Identify all lines in the data containing the string "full". Copy them out.

--- Input data Enclosed Below ---

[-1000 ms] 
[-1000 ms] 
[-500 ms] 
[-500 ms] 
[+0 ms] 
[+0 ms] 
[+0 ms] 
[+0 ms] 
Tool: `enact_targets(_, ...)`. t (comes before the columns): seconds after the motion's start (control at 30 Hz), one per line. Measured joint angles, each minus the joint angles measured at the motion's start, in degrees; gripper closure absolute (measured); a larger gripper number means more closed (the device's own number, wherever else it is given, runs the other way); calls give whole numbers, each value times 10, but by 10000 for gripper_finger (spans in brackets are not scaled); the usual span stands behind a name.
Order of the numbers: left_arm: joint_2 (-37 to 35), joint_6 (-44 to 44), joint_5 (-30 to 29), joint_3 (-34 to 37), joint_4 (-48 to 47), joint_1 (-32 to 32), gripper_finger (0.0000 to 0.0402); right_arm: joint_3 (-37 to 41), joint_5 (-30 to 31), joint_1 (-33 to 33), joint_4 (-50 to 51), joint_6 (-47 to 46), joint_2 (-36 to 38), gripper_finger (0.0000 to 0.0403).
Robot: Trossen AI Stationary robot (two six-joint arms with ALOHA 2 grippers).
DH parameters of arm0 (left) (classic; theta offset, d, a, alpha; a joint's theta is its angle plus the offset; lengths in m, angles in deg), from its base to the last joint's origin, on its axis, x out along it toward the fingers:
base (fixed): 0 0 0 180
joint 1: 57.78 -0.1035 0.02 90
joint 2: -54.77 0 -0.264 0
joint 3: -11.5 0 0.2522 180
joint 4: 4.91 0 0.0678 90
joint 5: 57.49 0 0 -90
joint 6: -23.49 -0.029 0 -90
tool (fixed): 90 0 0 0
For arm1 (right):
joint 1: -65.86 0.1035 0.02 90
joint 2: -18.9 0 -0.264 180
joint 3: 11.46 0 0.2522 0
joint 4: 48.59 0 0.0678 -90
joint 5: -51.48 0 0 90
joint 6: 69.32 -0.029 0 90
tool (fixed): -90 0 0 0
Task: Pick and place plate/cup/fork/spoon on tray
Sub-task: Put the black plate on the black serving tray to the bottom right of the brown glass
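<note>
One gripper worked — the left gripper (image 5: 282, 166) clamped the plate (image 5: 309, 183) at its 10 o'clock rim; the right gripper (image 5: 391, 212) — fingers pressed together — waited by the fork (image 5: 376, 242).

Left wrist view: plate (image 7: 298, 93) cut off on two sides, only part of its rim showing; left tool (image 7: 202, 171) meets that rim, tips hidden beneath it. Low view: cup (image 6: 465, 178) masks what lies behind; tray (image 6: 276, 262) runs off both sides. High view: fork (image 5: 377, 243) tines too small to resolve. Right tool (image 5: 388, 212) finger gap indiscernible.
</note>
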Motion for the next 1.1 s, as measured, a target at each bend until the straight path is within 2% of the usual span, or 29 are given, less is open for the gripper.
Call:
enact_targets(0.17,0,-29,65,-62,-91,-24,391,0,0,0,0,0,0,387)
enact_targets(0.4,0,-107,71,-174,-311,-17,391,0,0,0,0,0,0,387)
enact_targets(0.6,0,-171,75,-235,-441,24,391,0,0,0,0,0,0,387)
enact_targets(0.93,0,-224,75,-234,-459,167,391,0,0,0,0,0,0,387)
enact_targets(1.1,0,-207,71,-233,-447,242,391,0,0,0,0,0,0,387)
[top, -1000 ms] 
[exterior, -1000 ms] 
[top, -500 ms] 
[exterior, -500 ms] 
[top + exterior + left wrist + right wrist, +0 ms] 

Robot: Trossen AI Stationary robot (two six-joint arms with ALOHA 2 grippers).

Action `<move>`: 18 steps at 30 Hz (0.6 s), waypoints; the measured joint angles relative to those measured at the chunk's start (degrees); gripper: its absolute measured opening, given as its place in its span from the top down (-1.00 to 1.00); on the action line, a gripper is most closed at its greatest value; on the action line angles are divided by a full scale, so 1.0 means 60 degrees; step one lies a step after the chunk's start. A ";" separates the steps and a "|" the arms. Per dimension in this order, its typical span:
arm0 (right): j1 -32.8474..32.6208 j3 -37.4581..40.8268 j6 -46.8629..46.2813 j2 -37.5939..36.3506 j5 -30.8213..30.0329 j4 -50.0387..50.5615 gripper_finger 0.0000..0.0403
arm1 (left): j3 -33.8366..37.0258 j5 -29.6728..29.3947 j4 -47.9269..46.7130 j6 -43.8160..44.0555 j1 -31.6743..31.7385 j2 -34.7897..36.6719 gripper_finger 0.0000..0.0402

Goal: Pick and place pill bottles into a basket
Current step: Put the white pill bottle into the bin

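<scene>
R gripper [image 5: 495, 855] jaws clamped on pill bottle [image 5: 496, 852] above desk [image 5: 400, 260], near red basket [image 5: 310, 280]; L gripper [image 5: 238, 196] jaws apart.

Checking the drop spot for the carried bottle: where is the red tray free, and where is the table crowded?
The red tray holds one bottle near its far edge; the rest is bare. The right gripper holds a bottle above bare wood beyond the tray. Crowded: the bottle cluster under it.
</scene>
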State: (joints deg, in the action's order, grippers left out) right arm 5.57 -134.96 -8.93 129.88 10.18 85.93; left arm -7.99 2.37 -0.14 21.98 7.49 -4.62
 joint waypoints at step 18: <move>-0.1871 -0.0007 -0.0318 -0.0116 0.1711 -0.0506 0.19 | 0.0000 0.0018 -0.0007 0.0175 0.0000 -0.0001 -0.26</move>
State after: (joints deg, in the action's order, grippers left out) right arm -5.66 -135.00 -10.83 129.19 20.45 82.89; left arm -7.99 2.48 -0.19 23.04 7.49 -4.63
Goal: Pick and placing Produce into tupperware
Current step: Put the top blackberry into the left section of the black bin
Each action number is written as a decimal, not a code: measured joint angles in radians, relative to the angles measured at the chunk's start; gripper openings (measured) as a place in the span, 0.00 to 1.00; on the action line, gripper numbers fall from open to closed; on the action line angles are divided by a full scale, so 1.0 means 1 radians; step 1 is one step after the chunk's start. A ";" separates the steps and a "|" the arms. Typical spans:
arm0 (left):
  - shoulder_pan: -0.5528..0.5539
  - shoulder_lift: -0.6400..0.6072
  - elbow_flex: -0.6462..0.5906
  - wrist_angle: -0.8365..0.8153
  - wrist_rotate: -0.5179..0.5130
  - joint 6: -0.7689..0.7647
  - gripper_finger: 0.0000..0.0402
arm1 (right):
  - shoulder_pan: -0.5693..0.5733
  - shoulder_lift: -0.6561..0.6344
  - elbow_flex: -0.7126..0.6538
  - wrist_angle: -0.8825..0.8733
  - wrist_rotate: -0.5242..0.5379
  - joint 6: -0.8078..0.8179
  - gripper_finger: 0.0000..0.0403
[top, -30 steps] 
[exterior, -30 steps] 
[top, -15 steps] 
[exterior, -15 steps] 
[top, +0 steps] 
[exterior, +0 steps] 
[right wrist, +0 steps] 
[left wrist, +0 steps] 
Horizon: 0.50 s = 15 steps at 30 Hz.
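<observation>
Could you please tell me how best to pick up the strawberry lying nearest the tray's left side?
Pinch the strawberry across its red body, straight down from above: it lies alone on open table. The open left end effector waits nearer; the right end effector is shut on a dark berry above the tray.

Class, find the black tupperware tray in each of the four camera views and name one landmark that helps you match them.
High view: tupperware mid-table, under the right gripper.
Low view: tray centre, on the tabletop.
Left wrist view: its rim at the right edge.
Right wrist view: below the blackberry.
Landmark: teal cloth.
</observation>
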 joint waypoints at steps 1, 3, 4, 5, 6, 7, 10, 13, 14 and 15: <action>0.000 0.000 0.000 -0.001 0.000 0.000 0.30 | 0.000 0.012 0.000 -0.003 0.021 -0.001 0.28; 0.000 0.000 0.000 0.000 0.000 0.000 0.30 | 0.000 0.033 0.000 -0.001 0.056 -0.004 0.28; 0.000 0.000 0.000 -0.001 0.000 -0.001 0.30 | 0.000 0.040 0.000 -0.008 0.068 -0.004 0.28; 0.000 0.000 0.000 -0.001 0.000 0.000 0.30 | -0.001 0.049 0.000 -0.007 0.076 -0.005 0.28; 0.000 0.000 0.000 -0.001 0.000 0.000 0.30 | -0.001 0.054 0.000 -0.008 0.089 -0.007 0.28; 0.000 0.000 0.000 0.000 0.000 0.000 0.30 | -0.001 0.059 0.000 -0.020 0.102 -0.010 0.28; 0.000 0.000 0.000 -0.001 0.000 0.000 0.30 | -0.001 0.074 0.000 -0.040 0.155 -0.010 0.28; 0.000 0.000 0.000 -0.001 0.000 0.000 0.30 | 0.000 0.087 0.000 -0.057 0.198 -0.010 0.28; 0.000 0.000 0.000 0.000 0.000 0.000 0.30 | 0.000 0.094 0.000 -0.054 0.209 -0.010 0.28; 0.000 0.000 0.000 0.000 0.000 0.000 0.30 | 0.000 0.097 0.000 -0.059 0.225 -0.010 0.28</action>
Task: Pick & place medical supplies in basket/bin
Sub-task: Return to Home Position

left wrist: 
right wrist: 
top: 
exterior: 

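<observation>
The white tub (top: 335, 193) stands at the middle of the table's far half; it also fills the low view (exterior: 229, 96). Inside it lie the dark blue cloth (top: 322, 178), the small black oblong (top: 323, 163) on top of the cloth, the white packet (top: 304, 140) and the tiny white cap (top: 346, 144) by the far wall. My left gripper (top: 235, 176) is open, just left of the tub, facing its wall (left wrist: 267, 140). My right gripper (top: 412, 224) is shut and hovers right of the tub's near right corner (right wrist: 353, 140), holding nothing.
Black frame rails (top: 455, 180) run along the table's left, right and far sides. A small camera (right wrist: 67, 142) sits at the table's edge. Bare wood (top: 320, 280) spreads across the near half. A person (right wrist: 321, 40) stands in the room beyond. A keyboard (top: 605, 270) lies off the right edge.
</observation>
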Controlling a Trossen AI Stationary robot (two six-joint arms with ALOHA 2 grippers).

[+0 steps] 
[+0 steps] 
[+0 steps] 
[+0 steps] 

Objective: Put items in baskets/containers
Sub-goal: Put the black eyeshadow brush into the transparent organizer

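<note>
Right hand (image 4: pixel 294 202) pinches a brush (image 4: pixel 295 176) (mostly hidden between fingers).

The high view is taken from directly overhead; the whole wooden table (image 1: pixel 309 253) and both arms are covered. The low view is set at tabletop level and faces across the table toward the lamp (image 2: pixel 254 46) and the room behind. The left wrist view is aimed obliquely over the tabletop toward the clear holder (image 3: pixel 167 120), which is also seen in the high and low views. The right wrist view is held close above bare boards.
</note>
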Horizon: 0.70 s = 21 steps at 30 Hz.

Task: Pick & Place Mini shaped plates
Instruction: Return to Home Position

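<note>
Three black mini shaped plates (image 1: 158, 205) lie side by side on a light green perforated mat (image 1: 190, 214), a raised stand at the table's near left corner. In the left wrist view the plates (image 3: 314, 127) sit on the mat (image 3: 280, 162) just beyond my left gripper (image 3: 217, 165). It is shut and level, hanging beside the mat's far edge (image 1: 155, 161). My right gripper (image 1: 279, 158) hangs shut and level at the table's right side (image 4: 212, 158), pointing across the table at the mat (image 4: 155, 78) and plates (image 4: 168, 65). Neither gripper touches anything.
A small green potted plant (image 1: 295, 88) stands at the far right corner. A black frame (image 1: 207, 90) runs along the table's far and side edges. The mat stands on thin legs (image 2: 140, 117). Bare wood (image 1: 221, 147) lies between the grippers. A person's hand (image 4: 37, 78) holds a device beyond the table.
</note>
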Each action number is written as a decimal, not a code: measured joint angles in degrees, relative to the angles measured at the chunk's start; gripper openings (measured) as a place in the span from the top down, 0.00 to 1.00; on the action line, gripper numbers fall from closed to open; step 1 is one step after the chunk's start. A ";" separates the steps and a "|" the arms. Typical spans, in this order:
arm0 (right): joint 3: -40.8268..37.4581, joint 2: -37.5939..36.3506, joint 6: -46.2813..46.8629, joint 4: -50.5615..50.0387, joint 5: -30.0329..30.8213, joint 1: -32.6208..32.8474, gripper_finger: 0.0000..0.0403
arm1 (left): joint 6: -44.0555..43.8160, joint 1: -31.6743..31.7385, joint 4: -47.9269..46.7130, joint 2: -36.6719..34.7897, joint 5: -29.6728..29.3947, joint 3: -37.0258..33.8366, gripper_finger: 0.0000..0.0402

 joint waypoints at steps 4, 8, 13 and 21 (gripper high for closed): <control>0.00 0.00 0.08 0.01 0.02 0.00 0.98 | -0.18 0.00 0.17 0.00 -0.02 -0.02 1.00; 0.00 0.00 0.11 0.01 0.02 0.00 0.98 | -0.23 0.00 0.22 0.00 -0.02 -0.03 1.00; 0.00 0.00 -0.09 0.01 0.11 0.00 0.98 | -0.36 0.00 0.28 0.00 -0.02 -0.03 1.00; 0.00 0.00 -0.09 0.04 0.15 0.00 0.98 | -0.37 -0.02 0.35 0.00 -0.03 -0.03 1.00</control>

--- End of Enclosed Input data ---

## Solution
Action `<move>`: 18 steps at 30 Hz (0.6 s), waypoints; the measured joint angles relative to those measured at the chunk's start (degrees); gripper: its absolute measured opening, given as its place in its span from the top down (-1.00 to 1.00); on the action line, a gripper is most closed at its greatest value; on the action line angles are divided by a full scale, so 1.0 means 60 degrees; step one lies a step after the chunk's start. A ";" separates the steps and a "|" the arms. Per dimension in this order, its typical span:
Each action number is written as a decimal, not a code: measured joint angles in radians, relative to the angles measured at the chunk's start; gripper openings (measured) as a place in the span, 0.00 to 1.00; on the action line, gripper numbers fall from open to closed; on the action line angles are divided by a full scale, so 1.0 means 1 radians; step 1 is one step after the chunk's start. A ";" separates the steps and a "|" the arms. Typical spans:

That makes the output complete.